Below are some records; return each one exactly as written.

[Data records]
***
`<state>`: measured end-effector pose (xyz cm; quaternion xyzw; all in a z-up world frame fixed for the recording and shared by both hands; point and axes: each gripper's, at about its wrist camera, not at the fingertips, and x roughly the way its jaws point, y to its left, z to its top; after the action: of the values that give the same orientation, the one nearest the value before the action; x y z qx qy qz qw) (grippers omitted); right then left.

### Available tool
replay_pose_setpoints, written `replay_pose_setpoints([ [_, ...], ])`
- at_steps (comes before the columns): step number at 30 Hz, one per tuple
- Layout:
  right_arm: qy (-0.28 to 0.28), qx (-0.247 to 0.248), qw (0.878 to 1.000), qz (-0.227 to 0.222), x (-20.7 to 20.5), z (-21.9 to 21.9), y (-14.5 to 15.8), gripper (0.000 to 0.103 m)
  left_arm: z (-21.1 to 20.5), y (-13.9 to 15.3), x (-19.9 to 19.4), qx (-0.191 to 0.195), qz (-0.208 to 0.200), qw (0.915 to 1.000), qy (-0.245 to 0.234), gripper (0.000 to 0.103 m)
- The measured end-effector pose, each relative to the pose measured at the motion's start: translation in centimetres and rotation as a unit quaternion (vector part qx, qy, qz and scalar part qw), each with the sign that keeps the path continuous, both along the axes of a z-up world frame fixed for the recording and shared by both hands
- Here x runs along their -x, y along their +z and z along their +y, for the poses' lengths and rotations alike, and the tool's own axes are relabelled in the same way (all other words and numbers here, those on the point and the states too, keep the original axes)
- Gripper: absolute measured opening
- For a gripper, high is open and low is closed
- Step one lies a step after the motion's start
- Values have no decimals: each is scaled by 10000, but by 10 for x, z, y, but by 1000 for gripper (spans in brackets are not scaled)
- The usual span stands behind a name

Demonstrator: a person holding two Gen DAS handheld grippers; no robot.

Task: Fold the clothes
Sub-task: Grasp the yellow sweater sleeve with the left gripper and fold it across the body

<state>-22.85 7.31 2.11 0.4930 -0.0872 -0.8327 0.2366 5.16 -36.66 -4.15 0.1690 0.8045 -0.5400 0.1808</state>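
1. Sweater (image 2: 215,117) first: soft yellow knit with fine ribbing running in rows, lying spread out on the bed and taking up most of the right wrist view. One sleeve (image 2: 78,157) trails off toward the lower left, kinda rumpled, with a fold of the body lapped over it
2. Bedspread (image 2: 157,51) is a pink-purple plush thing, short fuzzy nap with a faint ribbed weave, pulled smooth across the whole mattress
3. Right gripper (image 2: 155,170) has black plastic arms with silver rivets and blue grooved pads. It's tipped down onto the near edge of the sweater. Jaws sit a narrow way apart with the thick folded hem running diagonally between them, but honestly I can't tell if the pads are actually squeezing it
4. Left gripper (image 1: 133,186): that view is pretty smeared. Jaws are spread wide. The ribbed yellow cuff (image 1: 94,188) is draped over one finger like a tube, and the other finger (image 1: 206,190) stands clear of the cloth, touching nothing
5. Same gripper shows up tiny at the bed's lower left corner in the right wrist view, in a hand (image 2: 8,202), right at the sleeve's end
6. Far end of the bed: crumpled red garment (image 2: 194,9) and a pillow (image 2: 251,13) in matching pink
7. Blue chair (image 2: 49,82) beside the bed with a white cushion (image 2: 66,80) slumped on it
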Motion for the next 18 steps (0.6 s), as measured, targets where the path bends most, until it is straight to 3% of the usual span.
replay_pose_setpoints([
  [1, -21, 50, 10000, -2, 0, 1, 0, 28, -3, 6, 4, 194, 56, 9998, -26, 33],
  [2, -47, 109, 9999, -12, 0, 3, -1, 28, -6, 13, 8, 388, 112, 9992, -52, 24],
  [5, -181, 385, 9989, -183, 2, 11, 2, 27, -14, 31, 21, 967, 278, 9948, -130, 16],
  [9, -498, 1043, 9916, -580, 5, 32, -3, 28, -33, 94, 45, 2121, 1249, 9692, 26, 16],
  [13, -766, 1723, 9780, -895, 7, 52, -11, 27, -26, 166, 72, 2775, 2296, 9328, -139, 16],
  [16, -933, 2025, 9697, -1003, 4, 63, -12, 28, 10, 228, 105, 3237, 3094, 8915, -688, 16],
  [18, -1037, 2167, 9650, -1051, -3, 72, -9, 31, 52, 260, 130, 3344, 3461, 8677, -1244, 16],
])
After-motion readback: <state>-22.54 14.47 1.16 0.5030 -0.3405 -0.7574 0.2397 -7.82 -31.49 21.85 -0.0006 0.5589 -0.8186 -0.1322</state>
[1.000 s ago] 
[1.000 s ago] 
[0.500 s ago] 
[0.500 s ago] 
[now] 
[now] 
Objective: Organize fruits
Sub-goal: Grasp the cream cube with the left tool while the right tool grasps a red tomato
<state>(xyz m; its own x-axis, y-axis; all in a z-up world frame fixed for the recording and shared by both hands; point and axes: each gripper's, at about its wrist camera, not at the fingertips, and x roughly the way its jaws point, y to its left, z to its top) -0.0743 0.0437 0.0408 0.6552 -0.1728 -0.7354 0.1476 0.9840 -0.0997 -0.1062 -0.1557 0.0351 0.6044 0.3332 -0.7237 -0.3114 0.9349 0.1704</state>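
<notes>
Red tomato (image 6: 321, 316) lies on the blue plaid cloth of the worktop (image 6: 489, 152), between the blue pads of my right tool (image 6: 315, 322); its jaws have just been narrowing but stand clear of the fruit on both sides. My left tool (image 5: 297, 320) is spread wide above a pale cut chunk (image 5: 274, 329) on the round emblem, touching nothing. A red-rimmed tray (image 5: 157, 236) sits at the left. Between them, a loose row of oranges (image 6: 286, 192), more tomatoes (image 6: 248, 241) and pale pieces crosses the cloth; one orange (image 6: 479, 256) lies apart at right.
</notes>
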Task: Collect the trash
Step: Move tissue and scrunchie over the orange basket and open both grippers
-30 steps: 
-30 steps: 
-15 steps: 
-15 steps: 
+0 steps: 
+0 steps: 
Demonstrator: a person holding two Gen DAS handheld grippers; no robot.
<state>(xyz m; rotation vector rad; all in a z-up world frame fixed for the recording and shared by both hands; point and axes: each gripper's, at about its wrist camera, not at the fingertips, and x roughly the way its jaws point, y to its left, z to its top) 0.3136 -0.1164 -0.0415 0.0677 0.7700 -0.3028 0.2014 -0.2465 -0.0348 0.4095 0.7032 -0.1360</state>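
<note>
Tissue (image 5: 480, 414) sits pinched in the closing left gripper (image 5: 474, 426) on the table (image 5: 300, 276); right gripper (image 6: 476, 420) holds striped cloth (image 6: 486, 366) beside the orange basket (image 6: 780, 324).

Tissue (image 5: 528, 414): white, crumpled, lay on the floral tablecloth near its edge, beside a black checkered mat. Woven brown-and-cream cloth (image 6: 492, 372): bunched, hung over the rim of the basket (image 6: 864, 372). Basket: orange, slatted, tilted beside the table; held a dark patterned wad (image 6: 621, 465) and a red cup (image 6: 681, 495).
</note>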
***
Exercise output:
`<state>`: measured end-effector pose (xyz cm; quaternion xyzw; all in a z-up world frame fixed for the recording and shared by both hands; point and axes: each gripper's, at about its wrist camera, not at the fingertips, and x roughly the way its jaws point, y to its left, z to its top; after the action: of the values that give the same orientation, the one nearest the value before the action; x y z qx qy qz qw) (grippers omitted); right then left.

### Available tool
replay_pose_setpoints, written `replay_pose_setpoints([ [_, ...], ])`
- at_steps (comes before the columns): step number at 30 Hz, one per tuple
- Layout:
  right_arm: qy (-0.28 to 0.28), qx (-0.247 to 0.248), qw (0.878 to 1.000), qz (-0.227 to 0.222), x (-20.7 to 20.5), z (-21.9 to 21.9), y (-14.5 to 15.8), gripper (0.000 to 0.103 m)
  left_arm: z (-21.1 to 20.5), y (-13.9 to 15.3), x (-19.9 to 19.4), qx (-0.191 to 0.195), qz (-0.208 to 0.200), qw (0.915 to 1.000), qy (-0.245 to 0.234), gripper (0.000 to 0.103 m)
- The measured end-effector pose, each relative to the pose measured at the motion's start: translation in centimetres and rotation as a unit quaternion (vector part qx, qy, qz and scalar part qw), each with the sign that keeps the path continuous, both along the axes of a z-up world frame fixed for the recording and shared by both hands
- Here x runs along their -x, y along their +z and z along their +y, for the poses' lengths and rotations alike, and the tool's own axes are relabelled in the same way (all other words and numbers here, those on the point and the states too, keep the original axes)
- Gripper: absolute measured opening
- For a gripper, high is open and low is closed
- Step one lies a step after the motion's start
- Values have no decimals: each is scaled by 10000, but by 10 for x, z, y, but by 1000 for gripper (spans in brackets are not scaled)
- The usual span stands behind a name

Demonstrator: a person holding two Gen DAS handheld grippers; no robot.

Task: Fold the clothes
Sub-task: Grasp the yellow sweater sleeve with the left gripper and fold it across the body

<state>-22.85 7.31 2.11 0.4930 -0.0872 -0.8327 0.2366 5.16 -36.66 -4.15 0.1690 0.8045 -0.5400 0.1808</state>
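1. Sweater (image 2: 215,117) first: soft yellow knit with fine ribbing running in rows, lying spread out on the bed and taking up most of the right wrist view. One sleeve (image 2: 78,157) trails off toward the lower left, kinda rumpled, with a fold of the body lapped over it
2. Bedspread (image 2: 157,51) is a pink-purple plush thing, short fuzzy nap with a faint ribbed weave, pulled smooth across the whole mattress
3. Right gripper (image 2: 155,170) has black plastic arms with silver rivets and blue grooved pads. It's tipped down onto the near edge of the sweater. Jaws sit a narrow way apart with the thick folded hem running diagonally between them, but honestly I can't tell if the pads are actually squeezing it
4. Left gripper (image 1: 133,186): that view is pretty smeared. Jaws are spread wide. The ribbed yellow cuff (image 1: 94,188) is draped over one finger like a tube, and the other finger (image 1: 206,190) stands clear of the cloth, touching nothing
5. Same gripper shows up tiny at the bed's lower left corner in the right wrist view, in a hand (image 2: 8,202), right at the sleeve's end
6. Far end of the bed: crumpled red garment (image 2: 194,9) and a pillow (image 2: 251,13) in matching pink
7. Blue chair (image 2: 49,82) beside the bed with a white cushion (image 2: 66,80) slumped on it
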Motion for the next 18 steps (0.6 s), as measured, targets where the path bends most, until it is straight to 3% of the usual span.
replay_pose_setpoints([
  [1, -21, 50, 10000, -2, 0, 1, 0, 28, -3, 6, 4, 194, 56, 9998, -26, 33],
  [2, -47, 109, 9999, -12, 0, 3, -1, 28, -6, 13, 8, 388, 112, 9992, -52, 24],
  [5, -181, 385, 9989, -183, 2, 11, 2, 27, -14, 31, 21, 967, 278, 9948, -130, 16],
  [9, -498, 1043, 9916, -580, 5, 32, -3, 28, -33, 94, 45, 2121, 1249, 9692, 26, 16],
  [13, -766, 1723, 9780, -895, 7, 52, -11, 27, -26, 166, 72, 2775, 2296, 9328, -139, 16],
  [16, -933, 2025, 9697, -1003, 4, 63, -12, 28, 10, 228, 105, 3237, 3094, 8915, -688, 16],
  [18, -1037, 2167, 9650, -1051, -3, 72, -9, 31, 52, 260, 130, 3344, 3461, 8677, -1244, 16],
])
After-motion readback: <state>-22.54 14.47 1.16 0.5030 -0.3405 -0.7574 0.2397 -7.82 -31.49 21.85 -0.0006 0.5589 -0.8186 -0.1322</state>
[1.000 s ago] 
[1.000 s ago] 
[0.500 s ago] 
[0.500 s ago] 
[now] 
[now] 
Objective: Organize fruits
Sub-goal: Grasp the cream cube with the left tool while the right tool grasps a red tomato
<state>(xyz m; its own x-axis, y-axis; all in a z-up world frame fixed for the recording and shared by both hands; point and axes: each gripper's, at about its wrist camera, not at the fingertips, and x roughly the way its jaws point, y to its left, z to its top) -0.0743 0.0437 0.0408 0.6552 -0.1728 -0.7354 0.1476 0.9840 -0.0997 -0.1062 -0.1557 0.0351 0.6044 0.3332 -0.7237 -0.3114 0.9349 0.1704</state>
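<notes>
Red tomato (image 6: 321, 316) lies on the blue plaid cloth of the worktop (image 6: 489, 152), between the blue pads of my right tool (image 6: 315, 322); its jaws have just been narrowing but stand clear of the fruit on both sides. My left tool (image 5: 297, 320) is spread wide above a pale cut chunk (image 5: 274, 329) on the round emblem, touching nothing. A red-rimmed tray (image 5: 157, 236) sits at the left. Between them, a loose row of oranges (image 6: 286, 192), more tomatoes (image 6: 248, 241) and pale pieces crosses the cloth; one orange (image 6: 479, 256) lies apart at right.
</notes>
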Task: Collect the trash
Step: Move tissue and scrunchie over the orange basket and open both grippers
-30 steps: 
-30 steps: 
-15 steps: 
-15 steps: 
+0 steps: 
+0 steps: 
Demonstrator: a person holding two Gen DAS handheld grippers; no robot.
<state>(xyz m; rotation vector rad; all in a z-up world frame fixed for the recording and shared by both hands; point and axes: each gripper's, at about its wrist camera, not at the fingertips, and x roughly the way its jaws point, y to its left, z to its top) 0.3136 -0.1164 -0.0415 0.0677 0.7700 -0.3028 0.2014 -0.2465 -0.0348 0.4095 0.7032 -0.1360</state>
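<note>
Tissue (image 5: 480, 414) sits pinched in the closing left gripper (image 5: 474, 426) on the table (image 5: 300, 276); right gripper (image 6: 476, 420) holds striped cloth (image 6: 486, 366) beside the orange basket (image 6: 780, 324).

Tissue (image 5: 528, 414): white, crumpled, lay on the floral tablecloth near its edge, beside a black checkered mat. Woven brown-and-cream cloth (image 6: 492, 372): bunched, hung over the rim of the basket (image 6: 864, 372). Basket: orange, slatted, tilted beside the table; held a dark patterned wad (image 6: 621, 465) and a red cup (image 6: 681, 495).
</note>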

What has been written here completes the answer.